NF-κB1 p105 Regulates T Cell Homeostasis and Prevents Chronic Inflammation

Abstract

Transcription factor NF-κB is regulated by a family of inhibitors, IκBs, as well as the NF-κB1 and NF-κB2 precursor proteins, p105 and p100. Although the different NF-κB inhibitors can all inhibit NF-κB in vitro, their physiological functions are incompletely understood. In this study, we demonstrate that p105 plays an important role in the regulation of T cell homeostasis and prevention of chronic inflammation.
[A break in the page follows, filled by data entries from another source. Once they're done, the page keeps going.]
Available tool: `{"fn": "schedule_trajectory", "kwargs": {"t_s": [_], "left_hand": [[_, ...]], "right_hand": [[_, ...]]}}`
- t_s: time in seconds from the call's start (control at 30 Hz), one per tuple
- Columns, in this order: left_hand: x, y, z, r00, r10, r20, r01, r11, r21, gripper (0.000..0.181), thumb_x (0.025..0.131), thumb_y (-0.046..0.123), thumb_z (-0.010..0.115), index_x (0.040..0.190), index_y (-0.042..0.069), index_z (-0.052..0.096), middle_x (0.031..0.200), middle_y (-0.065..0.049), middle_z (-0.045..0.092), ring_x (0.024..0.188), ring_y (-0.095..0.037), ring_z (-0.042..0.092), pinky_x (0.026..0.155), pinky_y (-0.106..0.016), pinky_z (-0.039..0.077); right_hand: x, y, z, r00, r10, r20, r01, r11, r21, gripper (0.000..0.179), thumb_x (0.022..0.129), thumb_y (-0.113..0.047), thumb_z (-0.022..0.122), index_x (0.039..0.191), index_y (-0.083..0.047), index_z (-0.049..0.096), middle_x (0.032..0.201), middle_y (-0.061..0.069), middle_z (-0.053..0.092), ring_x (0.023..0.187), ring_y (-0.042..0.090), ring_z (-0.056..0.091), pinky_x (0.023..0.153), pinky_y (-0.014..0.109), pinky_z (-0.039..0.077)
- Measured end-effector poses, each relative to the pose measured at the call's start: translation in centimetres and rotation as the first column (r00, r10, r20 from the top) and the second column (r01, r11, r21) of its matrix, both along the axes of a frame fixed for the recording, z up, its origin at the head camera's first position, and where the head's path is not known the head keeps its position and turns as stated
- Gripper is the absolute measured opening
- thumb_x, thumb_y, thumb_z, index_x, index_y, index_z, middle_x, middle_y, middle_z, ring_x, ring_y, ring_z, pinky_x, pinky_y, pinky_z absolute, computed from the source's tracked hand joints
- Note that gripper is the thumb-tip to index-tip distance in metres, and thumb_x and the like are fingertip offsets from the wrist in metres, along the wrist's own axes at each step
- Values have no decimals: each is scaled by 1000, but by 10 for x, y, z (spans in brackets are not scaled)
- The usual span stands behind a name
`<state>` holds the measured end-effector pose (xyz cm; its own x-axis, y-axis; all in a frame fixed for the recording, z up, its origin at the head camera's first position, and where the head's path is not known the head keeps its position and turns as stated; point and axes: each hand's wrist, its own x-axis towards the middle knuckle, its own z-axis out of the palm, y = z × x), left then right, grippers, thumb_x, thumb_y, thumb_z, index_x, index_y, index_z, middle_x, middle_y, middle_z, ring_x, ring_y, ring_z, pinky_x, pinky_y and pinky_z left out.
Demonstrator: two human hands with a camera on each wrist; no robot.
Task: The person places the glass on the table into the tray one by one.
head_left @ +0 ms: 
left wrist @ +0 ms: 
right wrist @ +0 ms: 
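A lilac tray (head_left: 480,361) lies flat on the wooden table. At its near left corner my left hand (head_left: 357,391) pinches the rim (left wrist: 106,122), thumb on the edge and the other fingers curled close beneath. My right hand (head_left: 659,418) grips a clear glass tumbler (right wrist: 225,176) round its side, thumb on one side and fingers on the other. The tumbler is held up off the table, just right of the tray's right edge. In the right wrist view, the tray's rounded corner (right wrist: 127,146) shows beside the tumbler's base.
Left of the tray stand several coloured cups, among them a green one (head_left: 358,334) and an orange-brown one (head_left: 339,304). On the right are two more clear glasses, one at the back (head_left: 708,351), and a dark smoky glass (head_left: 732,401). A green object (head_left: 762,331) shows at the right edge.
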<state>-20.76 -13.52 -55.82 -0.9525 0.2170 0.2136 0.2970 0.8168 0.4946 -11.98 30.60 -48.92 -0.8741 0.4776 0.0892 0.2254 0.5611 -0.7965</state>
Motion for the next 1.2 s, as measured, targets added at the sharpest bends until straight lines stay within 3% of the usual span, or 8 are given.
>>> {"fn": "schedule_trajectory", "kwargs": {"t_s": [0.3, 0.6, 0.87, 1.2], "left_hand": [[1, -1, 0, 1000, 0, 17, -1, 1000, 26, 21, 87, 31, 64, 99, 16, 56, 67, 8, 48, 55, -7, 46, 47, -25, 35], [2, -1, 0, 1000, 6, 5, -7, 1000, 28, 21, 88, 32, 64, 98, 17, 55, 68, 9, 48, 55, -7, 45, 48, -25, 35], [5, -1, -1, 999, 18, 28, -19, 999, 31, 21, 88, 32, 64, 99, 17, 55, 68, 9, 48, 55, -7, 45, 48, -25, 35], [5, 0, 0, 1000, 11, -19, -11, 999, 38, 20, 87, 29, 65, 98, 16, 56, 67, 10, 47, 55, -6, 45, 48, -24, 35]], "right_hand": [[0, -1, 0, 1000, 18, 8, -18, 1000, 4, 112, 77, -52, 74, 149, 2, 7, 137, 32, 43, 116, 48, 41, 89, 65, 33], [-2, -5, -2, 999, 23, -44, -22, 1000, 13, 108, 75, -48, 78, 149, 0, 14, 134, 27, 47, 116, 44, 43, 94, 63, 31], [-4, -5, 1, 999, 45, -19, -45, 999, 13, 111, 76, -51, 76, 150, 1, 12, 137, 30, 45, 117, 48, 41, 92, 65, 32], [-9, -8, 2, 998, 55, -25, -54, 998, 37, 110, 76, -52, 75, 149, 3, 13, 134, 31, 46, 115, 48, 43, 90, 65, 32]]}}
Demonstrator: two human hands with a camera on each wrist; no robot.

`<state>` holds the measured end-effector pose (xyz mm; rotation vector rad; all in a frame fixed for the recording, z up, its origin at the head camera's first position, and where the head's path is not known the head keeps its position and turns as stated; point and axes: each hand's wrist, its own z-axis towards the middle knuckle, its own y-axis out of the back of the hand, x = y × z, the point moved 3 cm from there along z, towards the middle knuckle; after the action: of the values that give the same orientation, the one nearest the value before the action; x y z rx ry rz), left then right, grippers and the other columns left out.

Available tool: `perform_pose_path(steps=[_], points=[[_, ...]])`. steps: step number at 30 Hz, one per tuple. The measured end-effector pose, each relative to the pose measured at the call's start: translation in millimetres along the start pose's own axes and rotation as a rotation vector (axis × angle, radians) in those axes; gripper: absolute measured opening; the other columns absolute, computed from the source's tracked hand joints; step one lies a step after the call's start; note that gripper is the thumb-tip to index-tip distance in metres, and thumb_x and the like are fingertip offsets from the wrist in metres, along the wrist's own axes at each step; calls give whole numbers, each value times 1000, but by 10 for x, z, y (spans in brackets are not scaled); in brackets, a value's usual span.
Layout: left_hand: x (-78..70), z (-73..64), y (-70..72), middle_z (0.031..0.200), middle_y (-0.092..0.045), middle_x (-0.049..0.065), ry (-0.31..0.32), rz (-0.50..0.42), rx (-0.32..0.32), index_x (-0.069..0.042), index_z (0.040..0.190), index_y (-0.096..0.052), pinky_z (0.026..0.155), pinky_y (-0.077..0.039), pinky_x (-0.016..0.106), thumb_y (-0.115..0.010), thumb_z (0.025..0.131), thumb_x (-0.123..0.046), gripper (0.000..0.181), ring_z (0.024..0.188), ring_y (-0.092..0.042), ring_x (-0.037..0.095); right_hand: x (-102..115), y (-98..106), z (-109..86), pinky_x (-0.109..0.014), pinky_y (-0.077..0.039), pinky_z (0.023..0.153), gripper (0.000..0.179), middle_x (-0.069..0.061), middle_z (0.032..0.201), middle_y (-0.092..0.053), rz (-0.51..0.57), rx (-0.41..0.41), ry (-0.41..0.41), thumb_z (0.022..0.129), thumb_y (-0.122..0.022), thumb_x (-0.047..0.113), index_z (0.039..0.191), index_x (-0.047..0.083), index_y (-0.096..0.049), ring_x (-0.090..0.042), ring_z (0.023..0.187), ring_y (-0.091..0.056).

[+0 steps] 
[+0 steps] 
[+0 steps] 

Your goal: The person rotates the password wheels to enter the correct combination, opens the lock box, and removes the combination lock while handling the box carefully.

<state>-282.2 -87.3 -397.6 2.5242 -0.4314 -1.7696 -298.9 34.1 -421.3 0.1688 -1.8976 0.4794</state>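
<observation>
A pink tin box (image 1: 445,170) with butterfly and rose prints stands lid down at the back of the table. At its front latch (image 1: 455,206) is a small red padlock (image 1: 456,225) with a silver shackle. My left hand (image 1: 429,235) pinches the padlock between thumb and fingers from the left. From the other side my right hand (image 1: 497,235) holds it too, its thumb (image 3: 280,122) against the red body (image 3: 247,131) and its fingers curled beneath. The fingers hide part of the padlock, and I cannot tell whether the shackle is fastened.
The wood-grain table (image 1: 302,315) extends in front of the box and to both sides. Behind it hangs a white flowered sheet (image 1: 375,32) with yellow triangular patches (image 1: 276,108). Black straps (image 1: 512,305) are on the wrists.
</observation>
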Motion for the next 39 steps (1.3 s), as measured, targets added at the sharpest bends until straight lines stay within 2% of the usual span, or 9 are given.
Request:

Mice lacking p105, but expressing the mature NF-κB1 p50, spontaneously develop intestinal inflammation with features of human inflammatory bowel disease. This inflammatory disorder occurs under specific pathogen-free conditions and critically involves T cells. Consistently, the p105-deficient mice have reduced frequency of naive T cells and increased frequency of memory/effector T cells in the peripheral lymphoid organs. Although p105 is dispensable for the production of immunosuppressive regulatory T cells, p105 deficiency renders CD4 T cells more resistant to Treg-mediated inhibition. We further show that the loss of p105 results in hyperproduction of Th17 subset of inflammatory T cells. Together, these findings suggest a critical role for NF-κB1 p105 in the regulation of T cell homeostasis and differentiation and the control of chronic inflammation.